Exclude the pictures and transcribe the rest of the data below exactly.
Input data Start Marker
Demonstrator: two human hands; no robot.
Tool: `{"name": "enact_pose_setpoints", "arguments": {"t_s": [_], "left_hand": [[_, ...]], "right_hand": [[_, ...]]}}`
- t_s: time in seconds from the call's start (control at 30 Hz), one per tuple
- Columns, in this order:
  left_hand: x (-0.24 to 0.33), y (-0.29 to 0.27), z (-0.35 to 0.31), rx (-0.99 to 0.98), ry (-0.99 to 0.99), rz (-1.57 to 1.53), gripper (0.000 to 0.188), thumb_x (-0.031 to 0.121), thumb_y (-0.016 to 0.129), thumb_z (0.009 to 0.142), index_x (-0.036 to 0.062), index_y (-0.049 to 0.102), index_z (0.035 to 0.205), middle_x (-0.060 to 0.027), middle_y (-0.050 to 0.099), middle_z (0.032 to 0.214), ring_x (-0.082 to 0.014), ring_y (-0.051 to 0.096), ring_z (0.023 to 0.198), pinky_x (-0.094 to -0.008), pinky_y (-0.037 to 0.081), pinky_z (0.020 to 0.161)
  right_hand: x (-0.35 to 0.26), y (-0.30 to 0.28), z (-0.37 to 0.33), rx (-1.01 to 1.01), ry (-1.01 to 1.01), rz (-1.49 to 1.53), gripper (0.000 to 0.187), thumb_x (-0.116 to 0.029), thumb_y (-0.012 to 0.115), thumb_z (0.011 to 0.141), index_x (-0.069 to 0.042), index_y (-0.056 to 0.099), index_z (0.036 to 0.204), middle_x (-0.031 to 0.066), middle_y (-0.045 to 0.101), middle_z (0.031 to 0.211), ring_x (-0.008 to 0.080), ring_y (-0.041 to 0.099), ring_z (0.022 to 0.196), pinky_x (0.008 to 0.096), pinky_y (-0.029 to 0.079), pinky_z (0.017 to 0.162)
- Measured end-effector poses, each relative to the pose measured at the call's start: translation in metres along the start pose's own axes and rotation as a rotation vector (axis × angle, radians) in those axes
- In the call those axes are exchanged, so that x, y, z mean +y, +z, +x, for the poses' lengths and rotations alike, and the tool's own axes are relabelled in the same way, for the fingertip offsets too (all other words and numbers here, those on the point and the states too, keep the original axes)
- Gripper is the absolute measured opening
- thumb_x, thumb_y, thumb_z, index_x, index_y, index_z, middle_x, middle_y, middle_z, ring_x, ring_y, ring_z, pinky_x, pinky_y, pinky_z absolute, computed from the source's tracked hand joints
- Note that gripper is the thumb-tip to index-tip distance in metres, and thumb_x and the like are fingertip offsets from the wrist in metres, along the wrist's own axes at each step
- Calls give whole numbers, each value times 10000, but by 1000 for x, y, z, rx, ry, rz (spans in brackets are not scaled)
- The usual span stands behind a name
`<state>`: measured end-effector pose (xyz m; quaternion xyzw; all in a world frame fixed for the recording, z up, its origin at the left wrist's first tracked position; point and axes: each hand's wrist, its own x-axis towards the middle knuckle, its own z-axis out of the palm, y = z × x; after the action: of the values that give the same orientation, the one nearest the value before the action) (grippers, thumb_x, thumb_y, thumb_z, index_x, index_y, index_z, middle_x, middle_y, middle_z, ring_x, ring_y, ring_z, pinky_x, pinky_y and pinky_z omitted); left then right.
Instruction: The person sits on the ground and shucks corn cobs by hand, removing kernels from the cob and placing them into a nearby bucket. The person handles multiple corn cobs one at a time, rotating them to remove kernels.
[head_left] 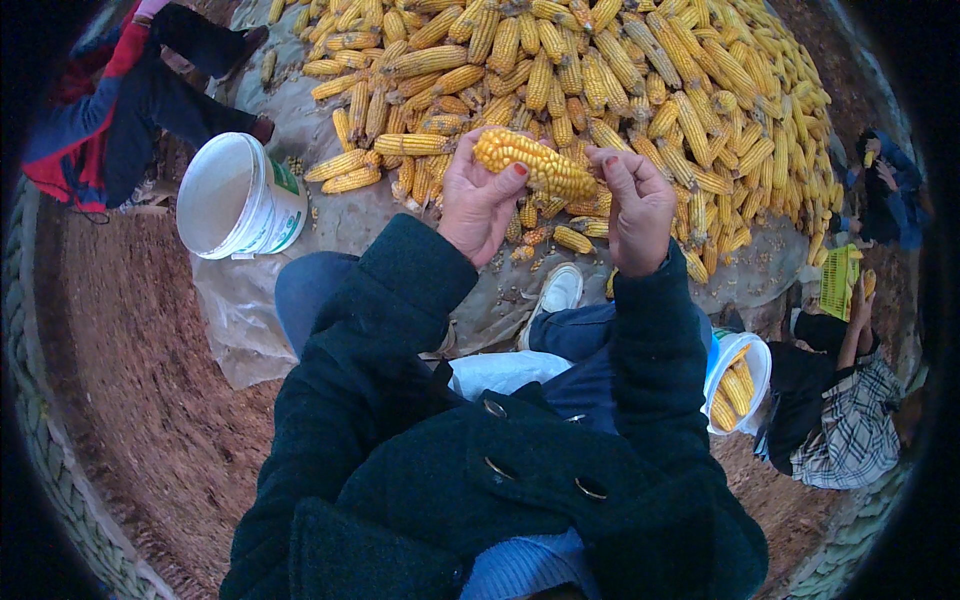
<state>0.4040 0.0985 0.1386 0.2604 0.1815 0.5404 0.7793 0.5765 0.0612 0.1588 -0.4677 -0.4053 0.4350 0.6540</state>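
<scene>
A yellow corn cob (535,165) is held up in front of me, tilted with its thicker end to the left. My left hand (482,200) grips that thick end between thumb and fingers. At the tapered right end, my right hand (636,205) has its fingers curled, thumb and fingertips pinched by the tip. Whether a kernel or a bit of husk is in that pinch is too small to tell. Beyond both hands lies a large heap of husked corn cobs (660,90), and a few small cobs (572,239) rest on the sheet just below the held one.
A white bucket (286,215) tips toward me at left on a grey sheet (245,320). Another bucket (765,385), with cobs inside, stands at my right. People sit at the far left (90,140) and right (845,425), one near a yellow-green basket (838,280).
</scene>
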Motion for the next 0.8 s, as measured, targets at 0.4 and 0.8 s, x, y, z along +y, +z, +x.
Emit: {"name": "enact_pose_setpoints", "arguments": {"t_s": [0.4, 0.8], "left_hand": [[-4, -2, -2, -61, 144, 564, 583, -96, 735, 691, 24, 452, 1185, -87, 584, 1116, -173, 587, 1025, -320, 499, 900], [-4, -4, -4, -120, 138, 780, 577, -29, 750, 690, 36, 476, 1195, -68, 564, 1090, -160, 566, 1038, -299, 455, 920]], "right_hand": [[-12, 9, -4, -174, -43, -158, 200, 4, 635, 856, 17, 652, 1055, 56, 616, 991, 108, 568, 875, 218, 460, 745], [-6, 3, 0, -282, -243, -282, 278, 3, 702, 772, 4, 644, 1044, 105, 588, 1039, 181, 579, 931, 297, 468, 809]]}}
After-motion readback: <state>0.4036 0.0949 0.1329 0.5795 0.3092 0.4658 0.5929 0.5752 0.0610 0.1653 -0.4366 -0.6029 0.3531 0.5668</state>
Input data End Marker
**Your solution**
Demonstrator: two human hands; no robot.
Tool: `{"name": "enact_pose_setpoints", "arguments": {"t_s": [_], "left_hand": [[_, ...]], "right_hand": [[_, ...]]}}`
- t_s: time in seconds from the call's start (control at 30 Hz), one per tuple
- Columns, in this order:
  left_hand: x (-0.24 to 0.33), y (-0.29 to 0.27), z (-0.35 to 0.31), rx (-0.99 to 0.98), ry (-0.99 to 0.99), rz (-1.57 to 1.53), gripper (0.000 to 0.188), thumb_x (-0.031 to 0.121), thumb_y (-0.016 to 0.129), thumb_z (0.009 to 0.142), index_x (-0.036 to 0.062), index_y (-0.049 to 0.102), index_z (0.035 to 0.205), middle_x (-0.060 to 0.027), middle_y (-0.050 to 0.099), middle_z (0.032 to 0.214), ring_x (-0.082 to 0.014), ring_y (-0.051 to 0.096), ring_z (0.023 to 0.198), pinky_x (-0.094 to -0.008), pinky_y (-0.037 to 0.081), pinky_z (0.020 to 0.161)
  right_hand: x (-0.35 to 0.26), y (-0.30 to 0.28), z (-0.37 to 0.33), rx (-1.01 to 1.01), ry (-1.01 to 1.01), rz (-1.49 to 1.53), gripper (0.000 to 0.187), thumb_x (-0.116 to 0.029), thumb_y (-0.012 to 0.115), thumb_z (0.011 to 0.141), index_x (-0.069 to 0.042), index_y (-0.056 to 0.099), index_z (0.036 to 0.204), middle_x (-0.031 to 0.066), middle_y (-0.045 to 0.101), middle_z (0.031 to 0.211), ring_x (-0.008 to 0.080), ring_y (-0.041 to 0.099), ring_z (0.022 to 0.196), pinky_x (0.008 to 0.096), pinky_y (-0.029 to 0.079), pinky_z (0.017 to 0.162)
- Measured end-effector poses, each relative to the pose measured at the call's start: translation in metres along the start pose's own axes and rotation as a rotation vector (axis × angle, radians) in those axes
- In the call those axes are exchanged, so that x, y, z mean +y, +z, +x, for the poses' lengths and rotations alike, and the tool's own axes are relabelled in the same way, for the fingertip offsets too (all other words and numbers here, those on the point and the states too, keep the original axes)
- Gripper is the absolute measured opening
- thumb_x, thumb_y, thumb_z, index_x, index_y, index_z, middle_x, middle_y, middle_z, ring_x, ring_y, ring_z, pinky_x, pinky_y, pinky_z absolute, computed from the source's tracked hand joints
- Note that gripper is the thumb-tip to index-tip distance in metres, and thumb_x and the like are fingertip offsets from the wrist in metres, along the wrist's own axes at each step
- Calls give whole numbers, each value times 10000, but by 1000 for x, y, z, rx, ry, rz (spans in brackets are not scaled)
- The usual span stands behind a name
`<state>`: measured end-effector pose (xyz m; quaternion xyzw; all in a world frame fixed for the recording, z up, its origin at the left wrist's first tracked position; point and axes: each hand's wrist, its own x-axis towards the middle knuckle, its own z-axis out of the palm, y = z × x; after the action: of the values that give the same orientation, the one nearest the value before the action) (grippers, thumb_x, thumb_y, thumb_z, index_x, index_y, index_z, middle_x, middle_y, middle_z, ring_x, ring_y, ring_z, pinky_x, pinky_y and pinky_z omitted); left then right.
Instruction: The person sits on the ground and shucks corn cobs by hand, removing kernels from the cob and placing them into a nearby bucket. The person handles multiple corn cobs one at a time, rotating them to remove kernels.
[head_left] 
<state>0.4040 0.0985 0.1386 0.2604 0.1815 0.5404 0.7793 0.5765 0.0612 0.1588 -0.4677 -0.4053 0.4350 0.6540</state>
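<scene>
A yellow corn cob (535,165) is held up in front of me, tilted with its thicker end to the left. My left hand (482,200) grips that thick end between thumb and fingers. At the tapered right end, my right hand (636,205) has its fingers curled, thumb and fingertips pinched by the tip. Whether a kernel or a bit of husk is in that pinch is too small to tell. Beyond both hands lies a large heap of husked corn cobs (660,90), and a few small cobs (572,239) rest on the sheet just below the held one.
A white bucket (286,215) tips toward me at left on a grey sheet (245,320). Another bucket (765,385), with cobs inside, stands at my right. People sit at the far left (90,140) and right (845,425), one near a yellow-green basket (838,280).
</scene>
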Motion for the next 0.8 s, as measured, targets at 0.4 and 0.8 s, x, y, z along +y, +z, +x.
Emit: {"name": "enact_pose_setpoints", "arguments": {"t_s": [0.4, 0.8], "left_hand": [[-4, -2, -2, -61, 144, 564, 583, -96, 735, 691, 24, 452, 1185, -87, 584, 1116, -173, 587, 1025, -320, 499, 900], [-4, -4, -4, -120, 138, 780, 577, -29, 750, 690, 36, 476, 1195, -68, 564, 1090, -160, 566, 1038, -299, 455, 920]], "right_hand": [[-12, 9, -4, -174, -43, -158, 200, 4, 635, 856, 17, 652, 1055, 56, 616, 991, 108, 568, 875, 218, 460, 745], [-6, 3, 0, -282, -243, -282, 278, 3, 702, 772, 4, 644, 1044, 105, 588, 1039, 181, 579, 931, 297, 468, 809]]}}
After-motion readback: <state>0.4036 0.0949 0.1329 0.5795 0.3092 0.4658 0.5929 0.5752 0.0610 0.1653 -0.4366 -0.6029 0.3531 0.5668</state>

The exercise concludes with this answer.